__WORK ORDER__.
Reproduce all the entries beneath this sentence exactly.

__DATASET EXTRACT__.

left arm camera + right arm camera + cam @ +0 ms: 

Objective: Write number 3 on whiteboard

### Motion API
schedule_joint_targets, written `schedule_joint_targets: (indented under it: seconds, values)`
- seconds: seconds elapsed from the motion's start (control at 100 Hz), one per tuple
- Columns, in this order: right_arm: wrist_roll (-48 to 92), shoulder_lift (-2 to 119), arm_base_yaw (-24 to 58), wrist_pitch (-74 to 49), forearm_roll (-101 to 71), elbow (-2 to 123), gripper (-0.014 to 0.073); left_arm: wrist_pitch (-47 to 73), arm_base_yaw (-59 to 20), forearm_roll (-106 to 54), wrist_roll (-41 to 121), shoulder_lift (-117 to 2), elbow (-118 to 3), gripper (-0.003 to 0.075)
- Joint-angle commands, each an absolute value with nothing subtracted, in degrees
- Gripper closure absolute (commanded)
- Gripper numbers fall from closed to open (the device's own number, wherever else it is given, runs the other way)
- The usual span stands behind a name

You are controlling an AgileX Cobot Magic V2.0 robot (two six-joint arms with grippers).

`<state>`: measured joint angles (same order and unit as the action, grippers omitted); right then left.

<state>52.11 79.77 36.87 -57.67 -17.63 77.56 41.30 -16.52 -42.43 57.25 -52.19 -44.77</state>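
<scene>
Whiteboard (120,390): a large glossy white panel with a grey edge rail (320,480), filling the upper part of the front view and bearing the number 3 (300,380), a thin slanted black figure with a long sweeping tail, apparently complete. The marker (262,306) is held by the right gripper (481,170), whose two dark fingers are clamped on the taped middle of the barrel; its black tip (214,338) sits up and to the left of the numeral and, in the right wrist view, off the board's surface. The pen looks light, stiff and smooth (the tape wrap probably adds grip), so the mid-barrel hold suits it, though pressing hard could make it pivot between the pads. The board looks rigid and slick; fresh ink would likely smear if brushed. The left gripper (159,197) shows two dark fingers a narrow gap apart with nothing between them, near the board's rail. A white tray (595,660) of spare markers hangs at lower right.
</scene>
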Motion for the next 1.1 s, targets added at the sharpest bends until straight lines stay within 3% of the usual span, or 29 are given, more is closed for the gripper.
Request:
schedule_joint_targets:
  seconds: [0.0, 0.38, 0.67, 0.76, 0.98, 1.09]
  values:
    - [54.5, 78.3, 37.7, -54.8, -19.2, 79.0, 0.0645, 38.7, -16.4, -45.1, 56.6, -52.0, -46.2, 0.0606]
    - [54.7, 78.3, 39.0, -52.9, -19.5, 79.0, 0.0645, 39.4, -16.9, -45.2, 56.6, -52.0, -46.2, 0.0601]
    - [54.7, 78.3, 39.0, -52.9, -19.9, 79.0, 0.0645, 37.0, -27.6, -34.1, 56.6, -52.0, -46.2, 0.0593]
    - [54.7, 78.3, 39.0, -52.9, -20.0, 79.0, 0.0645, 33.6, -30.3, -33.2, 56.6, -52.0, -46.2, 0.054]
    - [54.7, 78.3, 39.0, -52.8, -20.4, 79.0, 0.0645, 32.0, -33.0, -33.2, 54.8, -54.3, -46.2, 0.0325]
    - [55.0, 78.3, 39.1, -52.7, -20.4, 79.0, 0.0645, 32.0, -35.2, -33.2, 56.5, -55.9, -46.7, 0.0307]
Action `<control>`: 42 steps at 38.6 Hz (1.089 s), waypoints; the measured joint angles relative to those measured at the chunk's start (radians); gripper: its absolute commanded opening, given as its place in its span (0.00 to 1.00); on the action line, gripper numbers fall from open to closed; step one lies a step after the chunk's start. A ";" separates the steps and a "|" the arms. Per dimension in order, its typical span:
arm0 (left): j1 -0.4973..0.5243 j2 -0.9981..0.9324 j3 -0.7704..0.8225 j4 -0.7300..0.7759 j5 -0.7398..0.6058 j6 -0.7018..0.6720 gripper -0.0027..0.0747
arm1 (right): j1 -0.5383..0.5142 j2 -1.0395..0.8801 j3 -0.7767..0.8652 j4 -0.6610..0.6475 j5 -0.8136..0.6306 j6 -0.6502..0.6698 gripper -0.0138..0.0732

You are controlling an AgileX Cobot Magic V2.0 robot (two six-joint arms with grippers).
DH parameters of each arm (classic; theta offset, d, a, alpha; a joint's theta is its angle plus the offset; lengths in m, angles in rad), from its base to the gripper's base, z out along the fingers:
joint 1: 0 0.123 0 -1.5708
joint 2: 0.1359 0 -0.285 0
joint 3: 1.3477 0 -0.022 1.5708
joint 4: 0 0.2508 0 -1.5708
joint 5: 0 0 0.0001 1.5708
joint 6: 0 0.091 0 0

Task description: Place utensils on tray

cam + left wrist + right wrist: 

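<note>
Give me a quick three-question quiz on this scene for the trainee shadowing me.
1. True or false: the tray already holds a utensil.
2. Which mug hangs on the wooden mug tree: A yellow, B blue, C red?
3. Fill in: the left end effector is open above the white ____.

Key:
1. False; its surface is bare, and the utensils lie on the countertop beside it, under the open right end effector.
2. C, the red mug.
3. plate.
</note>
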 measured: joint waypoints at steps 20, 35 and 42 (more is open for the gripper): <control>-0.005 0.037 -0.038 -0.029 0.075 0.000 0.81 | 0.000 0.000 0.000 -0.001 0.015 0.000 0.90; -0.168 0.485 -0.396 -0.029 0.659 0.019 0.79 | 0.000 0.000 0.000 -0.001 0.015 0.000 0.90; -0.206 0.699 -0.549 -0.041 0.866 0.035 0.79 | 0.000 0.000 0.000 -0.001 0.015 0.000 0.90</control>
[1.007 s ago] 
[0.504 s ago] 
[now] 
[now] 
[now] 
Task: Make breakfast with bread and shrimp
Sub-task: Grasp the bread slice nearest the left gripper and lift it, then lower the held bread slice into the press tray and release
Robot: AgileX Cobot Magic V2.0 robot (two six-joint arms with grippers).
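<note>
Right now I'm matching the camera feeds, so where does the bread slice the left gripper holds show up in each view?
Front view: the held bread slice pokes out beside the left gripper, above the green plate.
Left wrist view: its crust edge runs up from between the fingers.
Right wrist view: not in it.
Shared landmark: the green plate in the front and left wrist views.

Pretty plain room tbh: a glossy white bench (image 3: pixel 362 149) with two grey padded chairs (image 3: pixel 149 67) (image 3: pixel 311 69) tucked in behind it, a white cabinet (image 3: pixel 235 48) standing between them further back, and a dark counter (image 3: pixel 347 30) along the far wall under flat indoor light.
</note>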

__ANSWER TO THE EXERCISE__.
left arm camera + right arm camera + cam @ +0 ms: 

Objective: Write number 3 on whiteboard

### Motion API
schedule_joint_targets, written `schedule_joint_targets: (indented under it: seconds, values)`
- seconds: seconds elapsed from the motion's start (control at 100 Hz), one per tuple
- Columns, in this order: right_arm: wrist_roll (-48 to 92), shoulder_lift (-2 to 119), arm_base_yaw (-24 to 58), wrist_pitch (-74 to 49), forearm_roll (-101 to 71), elbow (-2 to 123), gripper (-0.014 to 0.073); left_arm: wrist_pitch (-47 to 73), arm_base_yaw (-59 to 20), forearm_roll (-106 to 54), wrist_roll (-41 to 121), shoulder_lift (-117 to 2), elbow (-118 to 3), gripper (-0.003 to 0.075)
- Joint-angle commands, each an absolute value with nothing subtracted, in degrees
- Gripper closure absolute (commanded)
- Gripper numbers fall from closed to open (the device's own number, wherever else it is given, runs the other way)
- The usual span stands behind a name

You are controlling an AgileX Cobot Magic V2.0 robot (two six-joint arms with grippers).

`<state>`: measured joint angles (same order and unit as the action, grippers omitted); right then left.

<state>52.11 79.77 36.87 -57.67 -17.63 77.56 41.30 -16.52 -42.43 57.25 -52.19 -44.77</state>
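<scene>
Whiteboard (120,390): a large glossy white panel with a grey edge rail (320,480), filling the upper part of the front view and bearing the number 3 (300,380), a thin slanted black figure with a long sweeping tail, apparently complete. The marker (262,306) is held by the right gripper (481,170), whose two dark fingers are clamped on the taped middle of the barrel; its black tip (214,338) sits up and to the left of the numeral and, in the right wrist view, off the board's surface. The pen looks light, stiff and smooth (the tape wrap probably adds grip), so the mid-barrel hold suits it, though pressing hard could make it pivot between the pads. The board looks rigid and slick; fresh ink would likely smear if brushed. The left gripper (159,197) shows two dark fingers a narrow gap apart with nothing between them, near the board's rail. A white tray (595,660) of spare markers hangs at lower right.
</scene>
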Motion for the next 1.1 s, targets added at the sharpest bends until straight lines stay within 3% of the usual span, or 29 are given, more is closed for the gripper.
Request:
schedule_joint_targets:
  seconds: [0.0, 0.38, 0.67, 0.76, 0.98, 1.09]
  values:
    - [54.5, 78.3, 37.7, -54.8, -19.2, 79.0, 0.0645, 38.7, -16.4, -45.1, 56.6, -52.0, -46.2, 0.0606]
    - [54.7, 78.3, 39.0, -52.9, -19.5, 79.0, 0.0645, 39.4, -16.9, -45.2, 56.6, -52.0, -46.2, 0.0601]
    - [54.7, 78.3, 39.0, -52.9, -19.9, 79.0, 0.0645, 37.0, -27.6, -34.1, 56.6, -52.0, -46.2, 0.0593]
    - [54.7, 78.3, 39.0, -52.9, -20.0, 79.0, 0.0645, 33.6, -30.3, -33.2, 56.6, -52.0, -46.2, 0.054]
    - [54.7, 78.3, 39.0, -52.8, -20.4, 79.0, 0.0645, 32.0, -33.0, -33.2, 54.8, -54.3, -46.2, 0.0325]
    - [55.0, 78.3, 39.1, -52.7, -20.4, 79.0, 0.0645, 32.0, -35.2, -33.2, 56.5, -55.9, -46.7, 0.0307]
Action `<control>`: 42 steps at 38.6 Hz (1.089 s), waypoints; the measured joint angles relative to those measured at the chunk's start (radians); gripper: its absolute commanded opening, given as its place in its span (0.00 to 1.00); on the action line, gripper numbers fall from open to closed; step one lies a step after the chunk's start. A ";" separates the steps and a "|" the arms. Per dimension in order, its typical span:
arm0 (left): j1 -0.4973..0.5243 j2 -0.9981..0.9324 j3 -0.7704..0.8225 j4 -0.7300..0.7759 j5 -0.7398..0.6058 j6 -0.7018..0.6720 gripper -0.0027..0.0747
arm1 (right): j1 -0.5383..0.5142 j2 -1.0395..0.8801 j3 -0.7767..0.8652 j4 -0.6610..0.6475 j5 -0.8136..0.6306 j6 -0.6502..0.6698 gripper -0.0138..0.0732

You are controlling an AgileX Cobot Magic V2.0 robot (two six-joint arms with grippers).
DH parameters of each arm (classic; theta offset, d, a, alpha; a joint's theta is its angle plus the offset; lengths in m, angles in rad), from its base to the gripper's base, z out along the fingers:
joint 1: 0 0.123 0 -1.5708
joint 2: 0.1359 0 -0.285 0
joint 3: 1.3477 0 -0.022 1.5708
joint 4: 0 0.2508 0 -1.5708
joint 5: 0 0 0.0001 1.5708
joint 6: 0 0.091 0 0

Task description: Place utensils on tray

cam + left wrist + right wrist: 

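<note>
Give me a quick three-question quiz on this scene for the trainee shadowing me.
1. True or false: the tray already holds a utensil.
2. Which mug hangs on the wooden mug tree: A yellow, B blue, C red?
3. Fill in: the left end effector is open above the white ____.

Key:
1. False; its surface is bare, and the utensils lie on the countertop beside it, under the open right end effector.
2. C, the red mug.
3. plate.
</note>
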 measured: joint waypoints at steps 20, 35 and 42 (more is open for the gripper): <control>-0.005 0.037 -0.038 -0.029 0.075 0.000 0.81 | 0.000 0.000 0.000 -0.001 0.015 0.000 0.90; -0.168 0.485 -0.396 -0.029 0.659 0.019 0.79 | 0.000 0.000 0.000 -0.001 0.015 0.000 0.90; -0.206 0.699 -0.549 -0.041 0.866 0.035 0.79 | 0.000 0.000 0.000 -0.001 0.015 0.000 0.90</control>
[1.007 s ago] 
[0.504 s ago] 
[now] 
[now] 
[now] 
Task: Make breakfast with bread and shrimp
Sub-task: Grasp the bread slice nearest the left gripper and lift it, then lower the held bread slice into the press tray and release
Robot: AgileX Cobot Magic V2.0 robot (two six-joint arms with grippers).
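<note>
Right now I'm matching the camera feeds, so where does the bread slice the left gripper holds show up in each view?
Front view: the held bread slice pokes out beside the left gripper, above the green plate.
Left wrist view: its crust edge runs up from between the fingers.
Right wrist view: not in it.
Shared landmark: the green plate in the front and left wrist views.

Pretty plain room tbh: a glossy white bench (image 3: pixel 362 149) with two grey padded chairs (image 3: pixel 149 67) (image 3: pixel 311 69) tucked in behind it, a white cabinet (image 3: pixel 235 48) standing between them further back, and a dark counter (image 3: pixel 347 30) along the far wall under flat indoor light.
</note>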

This concludes the response.